There is no denying China’s increasing influence in Africa, whether it is beneficial to both parties or not. It has been largely assumed that China’s involvement in the continent is in direct competition with Western – and specifically United States – involvement in Africa. This is not necessarily the case though, as emphasized by several senior U.S officials. In fact, statements from these officials generally reflect a desire to engage with China in Africa in a positive way.
It is firstly important to note, as stipulated by Senator Chris Coons, that the U.S. and the Chinese have fundamentally taken on different roles in Africa: 70% of Chinese assistance to Africa comes in the form of roads, stadiums and government buildings, whilst a similar proportion of U.S. aid is focused on the war against disease.
Statements in favour of bilateral cooperation in Africa are based on the theory that where U.S. and Chinese interests overlap, there can be cooperation. Both advocate the importance of political stability, encourage African economic development and are supportive of UN and African Union peacekeeping operations in the continent.
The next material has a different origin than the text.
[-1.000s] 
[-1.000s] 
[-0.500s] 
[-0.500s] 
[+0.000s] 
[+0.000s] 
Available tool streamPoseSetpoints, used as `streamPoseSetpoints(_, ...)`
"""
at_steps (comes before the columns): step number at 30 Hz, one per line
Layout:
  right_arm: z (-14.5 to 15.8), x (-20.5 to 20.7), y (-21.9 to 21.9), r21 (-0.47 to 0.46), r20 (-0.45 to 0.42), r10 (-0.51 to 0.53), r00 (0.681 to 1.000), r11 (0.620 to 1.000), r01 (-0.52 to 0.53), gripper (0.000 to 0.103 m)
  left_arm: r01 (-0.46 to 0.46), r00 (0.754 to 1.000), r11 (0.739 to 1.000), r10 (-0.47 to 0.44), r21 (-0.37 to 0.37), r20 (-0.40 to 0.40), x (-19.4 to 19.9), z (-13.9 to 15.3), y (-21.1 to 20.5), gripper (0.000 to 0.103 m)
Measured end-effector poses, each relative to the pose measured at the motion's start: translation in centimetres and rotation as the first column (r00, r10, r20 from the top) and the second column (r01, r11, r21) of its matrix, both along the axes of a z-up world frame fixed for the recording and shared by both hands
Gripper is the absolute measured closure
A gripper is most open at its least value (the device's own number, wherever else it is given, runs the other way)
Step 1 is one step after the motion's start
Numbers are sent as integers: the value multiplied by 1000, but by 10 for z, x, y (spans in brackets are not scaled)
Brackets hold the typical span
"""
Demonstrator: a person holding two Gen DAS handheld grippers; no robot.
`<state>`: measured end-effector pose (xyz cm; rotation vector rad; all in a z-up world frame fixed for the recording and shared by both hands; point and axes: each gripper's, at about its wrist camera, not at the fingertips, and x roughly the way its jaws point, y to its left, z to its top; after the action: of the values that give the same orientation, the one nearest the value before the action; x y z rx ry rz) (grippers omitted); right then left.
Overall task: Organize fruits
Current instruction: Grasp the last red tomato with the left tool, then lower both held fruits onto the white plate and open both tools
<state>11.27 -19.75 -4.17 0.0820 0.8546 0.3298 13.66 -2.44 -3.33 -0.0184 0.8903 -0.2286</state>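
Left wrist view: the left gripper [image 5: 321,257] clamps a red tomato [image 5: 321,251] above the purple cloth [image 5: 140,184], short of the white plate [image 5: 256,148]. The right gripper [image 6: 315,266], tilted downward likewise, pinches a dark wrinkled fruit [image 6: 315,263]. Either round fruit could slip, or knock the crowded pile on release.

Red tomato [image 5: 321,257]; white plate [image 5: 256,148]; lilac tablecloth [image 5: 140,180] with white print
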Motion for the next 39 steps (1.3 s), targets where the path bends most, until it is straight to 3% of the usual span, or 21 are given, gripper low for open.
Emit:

Perhaps most importantly, both the United States and China seek access to African raw materials, particularly oil.
There are, naturally, obstacles that need to be overcome. The U.S. and China have had differing philosophies toward governance in the past, resulting in a sense of mutual mistrust and suspicion. Possible collaboration between the world’s economic powerhouses has also left many African countries unable to see past the possibility that they might be ganged up on.
David H. Shinn writes that there are several areas in which the U.S. and China can collaborate. These include peacekeeping operations, as well as concerted efforts in the healthcare sector to counter the colossal threat of disease. U.S and Chinese interests in Africa will continue to overlap, and this will open the door to possible coordinated diplomatic engagement. Once pride is put aside, the three parties in question, can surely only benefit, both economically and politically, from this proposed collaboration.